───── TASK INPUTS
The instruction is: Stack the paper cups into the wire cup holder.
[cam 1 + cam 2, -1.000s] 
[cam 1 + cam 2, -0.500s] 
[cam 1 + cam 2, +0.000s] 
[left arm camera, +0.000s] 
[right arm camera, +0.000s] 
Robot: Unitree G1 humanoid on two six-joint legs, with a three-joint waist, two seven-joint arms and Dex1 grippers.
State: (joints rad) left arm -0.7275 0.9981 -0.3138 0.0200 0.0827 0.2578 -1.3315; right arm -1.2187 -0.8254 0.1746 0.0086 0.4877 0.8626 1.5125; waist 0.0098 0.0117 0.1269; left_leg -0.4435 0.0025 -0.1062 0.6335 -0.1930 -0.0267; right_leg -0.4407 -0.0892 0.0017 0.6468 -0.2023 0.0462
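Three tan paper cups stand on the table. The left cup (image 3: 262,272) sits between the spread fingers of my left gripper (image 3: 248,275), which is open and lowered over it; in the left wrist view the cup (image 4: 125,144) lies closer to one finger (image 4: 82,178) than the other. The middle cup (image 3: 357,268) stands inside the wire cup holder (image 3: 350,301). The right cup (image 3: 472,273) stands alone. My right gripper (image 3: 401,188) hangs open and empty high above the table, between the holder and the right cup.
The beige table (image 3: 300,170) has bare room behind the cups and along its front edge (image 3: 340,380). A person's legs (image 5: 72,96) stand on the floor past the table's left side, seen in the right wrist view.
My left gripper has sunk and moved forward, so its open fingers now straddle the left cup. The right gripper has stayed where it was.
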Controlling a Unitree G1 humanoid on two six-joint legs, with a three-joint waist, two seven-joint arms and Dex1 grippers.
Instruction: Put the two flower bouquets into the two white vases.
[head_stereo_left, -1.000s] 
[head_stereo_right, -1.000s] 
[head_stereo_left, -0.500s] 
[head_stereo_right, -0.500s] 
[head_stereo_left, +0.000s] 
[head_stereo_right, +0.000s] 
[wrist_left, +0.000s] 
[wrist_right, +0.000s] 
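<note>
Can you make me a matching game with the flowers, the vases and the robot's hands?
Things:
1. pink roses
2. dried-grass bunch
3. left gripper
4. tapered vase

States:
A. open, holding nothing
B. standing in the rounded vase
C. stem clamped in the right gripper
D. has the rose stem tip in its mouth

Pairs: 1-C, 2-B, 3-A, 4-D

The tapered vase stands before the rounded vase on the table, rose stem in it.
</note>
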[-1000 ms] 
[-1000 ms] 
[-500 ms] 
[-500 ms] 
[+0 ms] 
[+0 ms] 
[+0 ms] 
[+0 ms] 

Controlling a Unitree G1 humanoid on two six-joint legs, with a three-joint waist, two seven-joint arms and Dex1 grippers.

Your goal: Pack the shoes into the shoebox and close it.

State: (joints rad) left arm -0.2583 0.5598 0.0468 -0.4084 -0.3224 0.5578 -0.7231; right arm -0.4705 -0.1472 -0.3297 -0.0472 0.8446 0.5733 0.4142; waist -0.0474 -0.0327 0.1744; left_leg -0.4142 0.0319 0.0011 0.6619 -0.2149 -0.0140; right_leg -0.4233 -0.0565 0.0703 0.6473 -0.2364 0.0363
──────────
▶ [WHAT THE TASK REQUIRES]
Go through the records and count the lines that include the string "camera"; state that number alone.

▶ [ANSWER TO THE PROBLEM]
2